В низкой комнате, средней величины, свет в которую проникал из единственного окошечка над входною дверью, сидело более десяти человек, полукругом перед большим деревянным Распятием. При входе новоприбывших, они взглянули на них, ничего не говоря; Олинф, прежде чем заговорить, стал на колени и, по движению его губ и сосредоточенному взгляду, обращенному к Распятию, Апесид заключил, что он молился. Потом он обратился к собранию и сказал:
— Мужи и братия, не смущайтесь присутствием между нами жреца Изиды; он жил со слепцами, но Дух осенил его: он хочет видеть, слышать, понимать.
— Привет ему! — сказал один, еще более юный, как заметил Апесид, чем он сам, с таким же бледным и исхудавшим лицом и с глазами, также носившими следы жестокой внутренней борьбы.
— Привет ему! — повторил другой; это был человек зрелого возраста; темный цвет кожи и азиатские черты лица обличали в нем сирийца; в молодости он был разбойником.
— Привет ему! — сказал третий, старик с длинной, седой бородой, в котором Апесид узнал раба-привратника, служившего у Диомеда.
— Привет ему! — сказали все остальные — все люди, принадлежавшие к низшему классу, за исключением одного офицера императорской стражи и одного александрийского купца.
— Мы не обязываем тебя тайной, — заговорил снова Олинф, — не берем никакой присяги, чтобы ты нас не выдал, как, может быть, сделали бы некоторые слабейшие из наших братьев. Хотя нет определенного закона, направленного прямо против нас, но большое количество преследователей жаждет нашей крови. Тем не менее, пусть тебя не связывает никакая клятва: ты можешь нас выдать, оклеветать, опозорить; мы тебе не мешаем, потому что мы выше смерти и с радостью перенесем всевозможные мучения за нашу веру.
Тихий шепот одобрения пробежал в собрании и Олинф продолжал:
— Ты пришел к нам как испытующий, да будет, чтобы ты остался с нами, как убежденный. Этот крест — единственное у нас изображение, а тот свиток содержит наше учение. Выйди вперед, Медон, разверни свиток, прочти и объясни!

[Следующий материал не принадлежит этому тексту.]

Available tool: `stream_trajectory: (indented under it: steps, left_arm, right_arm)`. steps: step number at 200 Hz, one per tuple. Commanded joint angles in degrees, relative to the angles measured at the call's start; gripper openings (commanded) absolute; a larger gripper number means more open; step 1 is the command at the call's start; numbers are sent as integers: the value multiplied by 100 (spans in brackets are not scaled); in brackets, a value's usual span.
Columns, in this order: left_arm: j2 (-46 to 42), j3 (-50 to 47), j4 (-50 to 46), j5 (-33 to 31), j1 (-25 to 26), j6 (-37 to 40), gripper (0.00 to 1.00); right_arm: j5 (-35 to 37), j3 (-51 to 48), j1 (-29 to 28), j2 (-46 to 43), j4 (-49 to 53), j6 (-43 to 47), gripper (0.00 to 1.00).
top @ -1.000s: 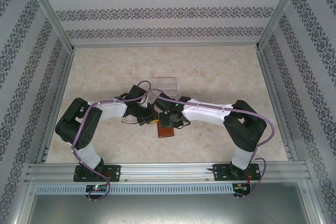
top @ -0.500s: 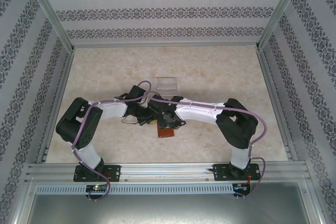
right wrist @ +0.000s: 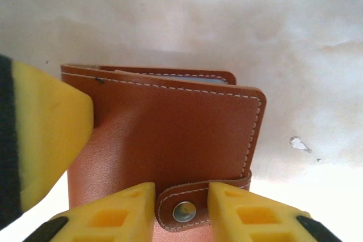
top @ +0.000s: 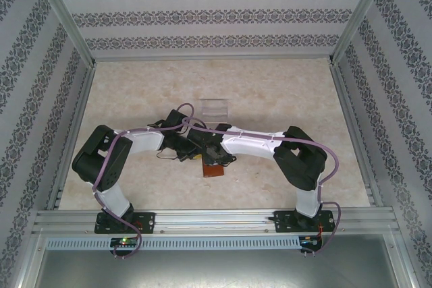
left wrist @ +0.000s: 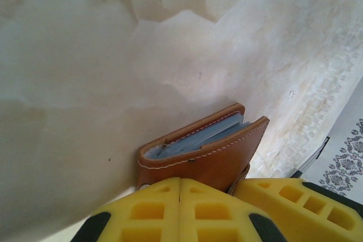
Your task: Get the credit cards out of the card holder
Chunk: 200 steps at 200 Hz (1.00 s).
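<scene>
Two sets of yellow fingers are working one small card holder (right wrist: 170,134).

Left fingers (left wrist: 150,211): clenched, pads pressed flat together, tips butted against the holder's near edge (pinning it, by the look; I cannot tell whether any leather is nipped between them).

Right fingers (right wrist: 122,211): parted, one on each side of the strap tab (right wrist: 195,194), with the snap (right wrist: 181,212) between them. They sit right against the leather, but I cannot tell if they have bitten yet.

Changed over the last second: the right arm (top: 250,143) has swung leftward, and its wrist has crowded in beside the left one. The holder has not shifted.

Holder: lying mid-worktop (top: 283,92), folded, strap fastened. The covers gape slightly, showing grey-blue pockets (left wrist: 198,137). I cannot pick out the credit cards among them; presumably all are inside. A clear tray (top: 214,107) stands beyond, well apart.

Reading: the task has barely begun. The approach looks finished, and the strap must be popped before any card comes out. If the left fingers slip, the whole holder may lift with the tab.
</scene>
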State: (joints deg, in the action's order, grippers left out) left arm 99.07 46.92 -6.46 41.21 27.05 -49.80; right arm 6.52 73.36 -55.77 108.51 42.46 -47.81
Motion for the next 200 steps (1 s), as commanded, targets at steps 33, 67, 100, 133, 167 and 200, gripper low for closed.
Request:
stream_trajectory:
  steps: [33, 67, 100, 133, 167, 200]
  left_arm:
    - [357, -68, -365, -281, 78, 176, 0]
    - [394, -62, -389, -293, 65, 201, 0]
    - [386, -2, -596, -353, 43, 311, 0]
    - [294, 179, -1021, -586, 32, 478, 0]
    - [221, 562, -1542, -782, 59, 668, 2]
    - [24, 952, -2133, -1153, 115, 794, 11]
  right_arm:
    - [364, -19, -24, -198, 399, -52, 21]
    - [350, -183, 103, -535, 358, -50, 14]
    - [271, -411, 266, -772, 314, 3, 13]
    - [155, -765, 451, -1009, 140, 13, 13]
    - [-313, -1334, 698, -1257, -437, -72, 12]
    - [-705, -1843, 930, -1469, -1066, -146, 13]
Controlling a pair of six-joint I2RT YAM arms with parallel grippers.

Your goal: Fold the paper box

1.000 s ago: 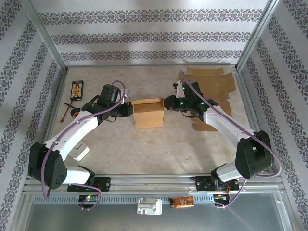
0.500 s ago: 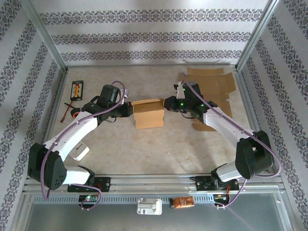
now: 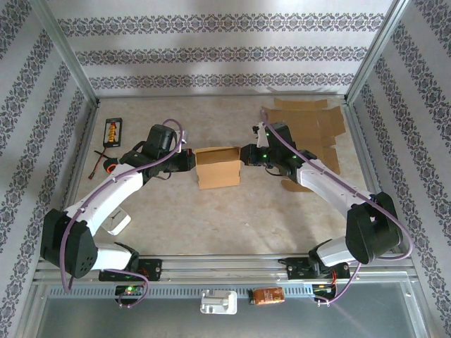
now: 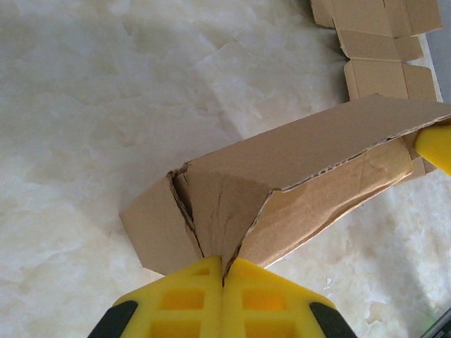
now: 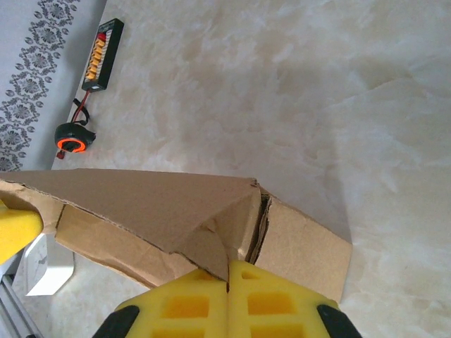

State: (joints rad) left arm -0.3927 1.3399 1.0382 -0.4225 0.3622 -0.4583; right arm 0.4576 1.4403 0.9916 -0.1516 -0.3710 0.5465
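We see the paper box [image 3: 218,167] standing on the table [image 3: 211,218] between the 2 arms; the left gripper [image 3: 190,160] is clamped tight on its left end flap, and the right gripper [image 3: 244,154] pinches the opposite flap likewise

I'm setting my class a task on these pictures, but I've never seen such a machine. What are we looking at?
These are two white robot arms bolted to a table's near edge. One picture looks down from above and behind them. The other two come from a camera on each wrist, with its yellow fingers at the bottom. The left gripper and right gripper are each shut on an end flap of the cardboard box between them. Flat cardboard sheets lie at the far right, and a small black board with orange connectors lies at the far left.
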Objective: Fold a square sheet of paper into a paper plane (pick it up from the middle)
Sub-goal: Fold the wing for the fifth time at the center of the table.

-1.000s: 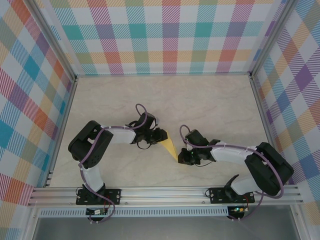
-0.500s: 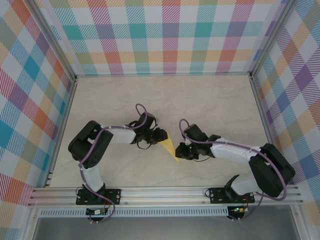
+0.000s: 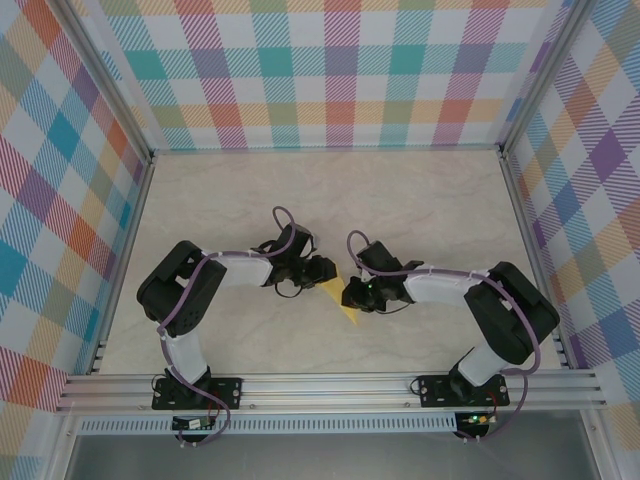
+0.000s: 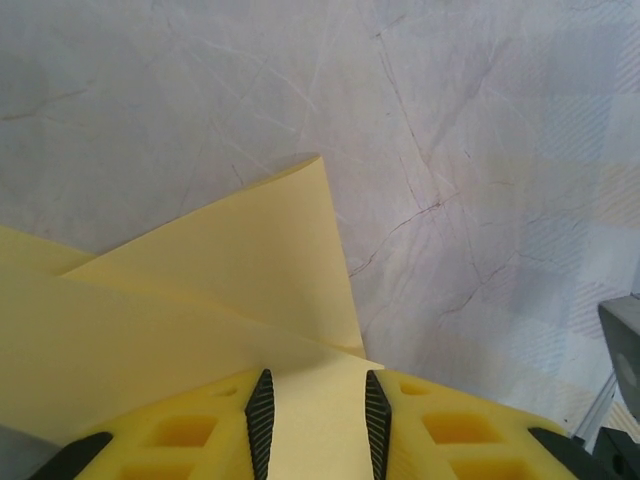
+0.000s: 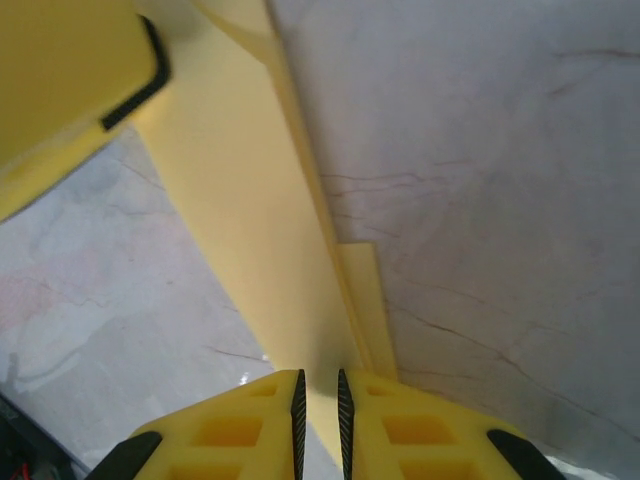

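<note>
The folded yellow paper [image 3: 347,305] sits near the middle of the bench [image 3: 420,200], between both arms. The right tool [image 5: 319,385] is nearly together, pinching the paper's folded edge. The left tool [image 4: 314,390] stands partly apart, with paper lying across its gap.

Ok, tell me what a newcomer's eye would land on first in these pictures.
The folded yellow paper, a narrow pointed shape, lies near the middle of the pale marbled table. The left gripper and right gripper meet at it from either side: the right one's fingers pinch a folded edge, the left's stand apart with paper between them. Bright plaid walls ring the scene.
</note>
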You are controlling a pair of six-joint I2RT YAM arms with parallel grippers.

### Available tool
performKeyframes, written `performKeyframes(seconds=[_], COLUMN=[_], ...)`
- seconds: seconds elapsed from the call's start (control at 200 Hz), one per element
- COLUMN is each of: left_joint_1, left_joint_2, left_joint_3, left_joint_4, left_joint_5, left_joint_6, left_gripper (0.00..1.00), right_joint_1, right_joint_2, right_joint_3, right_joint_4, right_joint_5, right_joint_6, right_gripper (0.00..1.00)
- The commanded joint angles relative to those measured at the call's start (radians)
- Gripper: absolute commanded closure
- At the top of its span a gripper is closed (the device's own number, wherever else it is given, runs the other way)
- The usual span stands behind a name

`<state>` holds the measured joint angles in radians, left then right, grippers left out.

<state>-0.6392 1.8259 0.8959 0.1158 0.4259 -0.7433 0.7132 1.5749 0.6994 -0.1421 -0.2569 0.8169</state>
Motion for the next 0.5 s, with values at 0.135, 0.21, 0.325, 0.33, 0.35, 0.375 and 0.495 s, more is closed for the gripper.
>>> performKeyframes(seconds=[0.135,0.21,0.325,0.33,0.35,0.375,0.495], left_joint_1=[-0.008,-0.009,-0.01,-0.01,-0.01,-0.011,-0.016], left_joint_2=[-0.056,-0.103,-0.19,-0.193,-0.21,-0.233,-0.323], left_joint_3=[0.079,0.107,0.123,0.123,0.12,0.115,0.09], left_joint_4=[-0.17,-0.224,-0.332,-0.337,-0.352,-0.373,-0.514], left_joint_5=[-0.068,-0.094,-0.178,-0.182,-0.197,-0.222,-0.342], left_joint_6=[0.037,0.042,0.028,0.027,0.025,0.018,-0.069], left_gripper=[0.55,0.51,0.44,0.44,0.44,0.43,0.36], right_joint_1=[0.021,0.04,0.069,0.071,0.077,0.083,0.112], right_joint_2=[0.016,0.021,0.016,0.016,0.013,0.009,-0.019], right_joint_3=[-0.079,-0.082,-0.093,-0.094,-0.097,-0.102,-0.127], right_joint_4=[0.019,0.027,0.07,0.073,0.086,0.098,0.218], right_joint_5=[0.008,0.023,0.041,0.041,0.042,0.047,0.036], right_joint_6=[0.074,0.118,0.208,0.211,0.23,0.253,0.332], right_gripper=[0.83,0.84,0.84,0.84,0.84,0.84,0.83])
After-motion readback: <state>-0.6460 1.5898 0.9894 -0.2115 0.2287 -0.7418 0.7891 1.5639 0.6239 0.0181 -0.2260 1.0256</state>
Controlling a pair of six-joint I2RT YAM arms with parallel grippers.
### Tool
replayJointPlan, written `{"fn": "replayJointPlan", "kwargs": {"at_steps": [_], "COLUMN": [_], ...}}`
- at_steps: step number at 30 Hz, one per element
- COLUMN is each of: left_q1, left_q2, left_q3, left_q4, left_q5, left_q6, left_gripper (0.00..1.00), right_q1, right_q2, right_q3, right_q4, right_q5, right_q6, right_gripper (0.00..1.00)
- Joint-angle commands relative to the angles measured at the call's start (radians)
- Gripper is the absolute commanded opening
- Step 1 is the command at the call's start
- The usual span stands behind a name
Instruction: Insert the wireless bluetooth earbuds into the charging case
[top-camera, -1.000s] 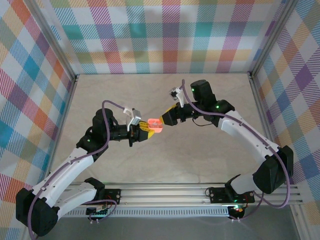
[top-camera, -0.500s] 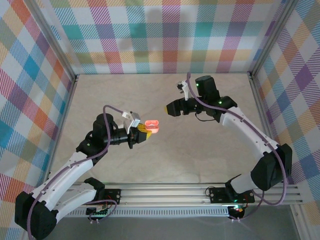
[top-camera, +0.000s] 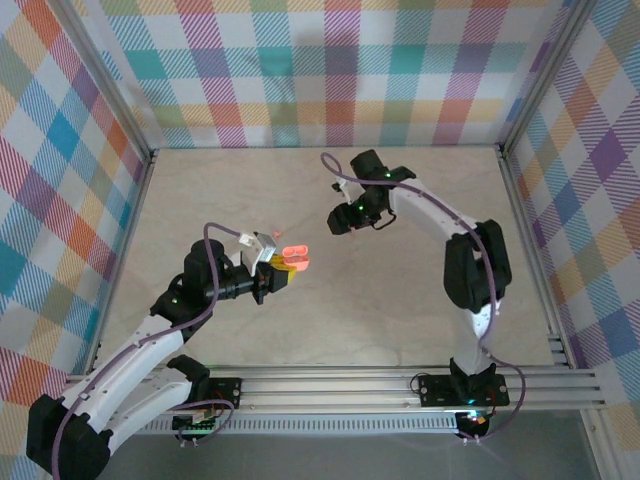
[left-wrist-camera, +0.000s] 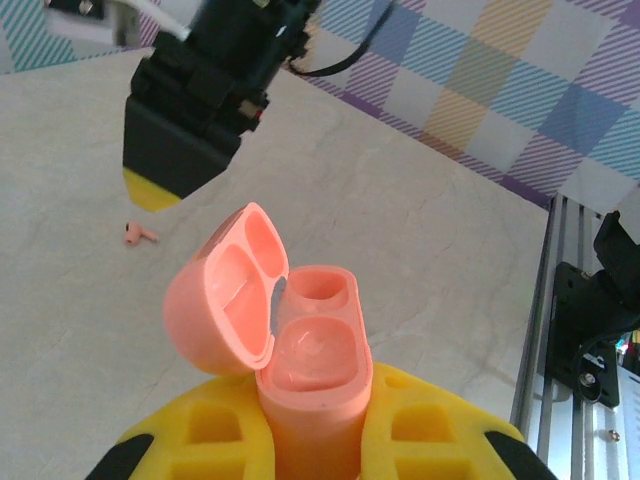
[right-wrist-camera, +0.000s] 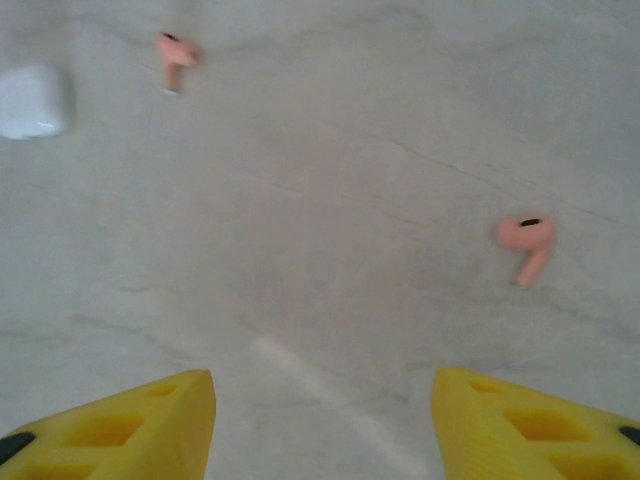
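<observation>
Earbuds: near earbud (right-wrist-camera: 527, 245) and far earbud (right-wrist-camera: 176, 55), both pink, loose on desk (right-wrist-camera: 330, 170), well apart, below spread right jaws | handling: tiny, light, smooth, likely to skid; pinch across bulb, not stem | case (left-wrist-camera: 310, 365): lid open, wells look empty, pinched upright in left jaws | unclear: case bottom hidden by jaws; white blob (right-wrist-camera: 30, 100) blurred, maybe second case

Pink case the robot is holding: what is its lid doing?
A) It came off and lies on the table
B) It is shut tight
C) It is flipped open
C: in the left wrist view, the pink case has its lid swung up to one side, joined at the hinge, so you can see inside.
</observation>
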Motion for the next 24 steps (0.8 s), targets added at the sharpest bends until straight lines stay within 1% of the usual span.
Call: {"fn": "replayJointPlan", "kwargs": {"at_steps": [1, 6, 8, 11, 17, 24], "left_q1": [0.005, 0.006, 0.006, 0.005, 0.005, 0.006], "left_q2": [-0.007, 0.033, 0.056, 0.091, 0.145, 0.169], "left_q3": [-0.016, -0.054, -0.071, -0.085, -0.072, -0.063], "left_q4": [0.046, 0.142, 0.200, 0.269, 0.281, 0.289], "left_q5": [-0.014, -0.014, -0.012, -0.012, -0.024, -0.033], "left_q6": [-0.023, -0.068, -0.096, -0.129, -0.131, -0.130], "left_gripper": [0.00, 0.00, 0.00, 0.00, 0.00, 0.00], "right_q1": [0.000, 0.005, 0.006, 0.006, 0.012, 0.016], "right_q2": [0.062, 0.161, 0.194, 0.246, 0.321, 0.370], "right_q3": [0.095, 0.192, 0.222, 0.274, 0.350, 0.411], "right_q4": [-0.144, -0.187, -0.204, -0.237, -0.275, -0.294], "right_q5": [0.124, 0.181, 0.209, 0.251, 0.286, 0.283], "right_q6": [-0.066, -0.075, -0.112, -0.126, -0.163, -0.194], "right_gripper": [0.59, 0.59, 0.60, 0.61, 0.61, 0.59]}}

Когда чтение окончилось, послышался слабый стук в двери. За обычным вопросом последовал надлежащий ответ, и — когда дверь отворилась, то двое детей, из которых старшему едва было семь лет, робко взошли в комнату. Это были дети того темного, закаленного сирийца, молодость которого прошла в разбоях и кровопролитиях. Старший в общине — раб Медон раскрыл объятия, дети бросились к нему, взлезли на колени и он их приласкал. Некоторые из присутствующих подошли к ним, пока Медон заставлял детей повторять слова дивной молитвы, которую мы зовем Молитвой Господней. «Оставьте детей приходить ко мне и не возбраняйте им!» — говорил Спаситель — тут это исполнялось на деле и трогательное зрелище до глубины души взволновало Апесида. Но вот тихо отворилась внутренняя дверь, и, опираясь на посох, в комнату вошел глубокий старик.
При его входе все поднялись; любовь и глубокое почтение были на всех лицах, и с первого же взгляда Апесид почувствовал необычайное влечение к этому старцу. Никто не мог без любви смотреть на это лицо, ибо на нем, во время оно, останавливался с улыбкой взор Спасителя, и свет той Божественной улыбки навсегда озарил это лицо.
— Господь да пребудет с вами, сыны мои! — сказал старец, простирая руки вперед; дети бросились к нему; он сел, а они — ласкаясь — прижимались к нему.
Тогда Олинф сказал:
— Отче, вот тут пришлец в нашей общине, это новая овца, которая присоединяется к пастве.
— Дай, я его благословлю! — промолвил старец.
Стоявшие отодвинулись, Апесид приблизился и пал на колени; старец возложил руки ему на голову и благословил его, но не громко. Пока губы его шевелились, призывая благословение на новообращенного, глаза его были устремлены кверху и радостные слезы катились по его щекам.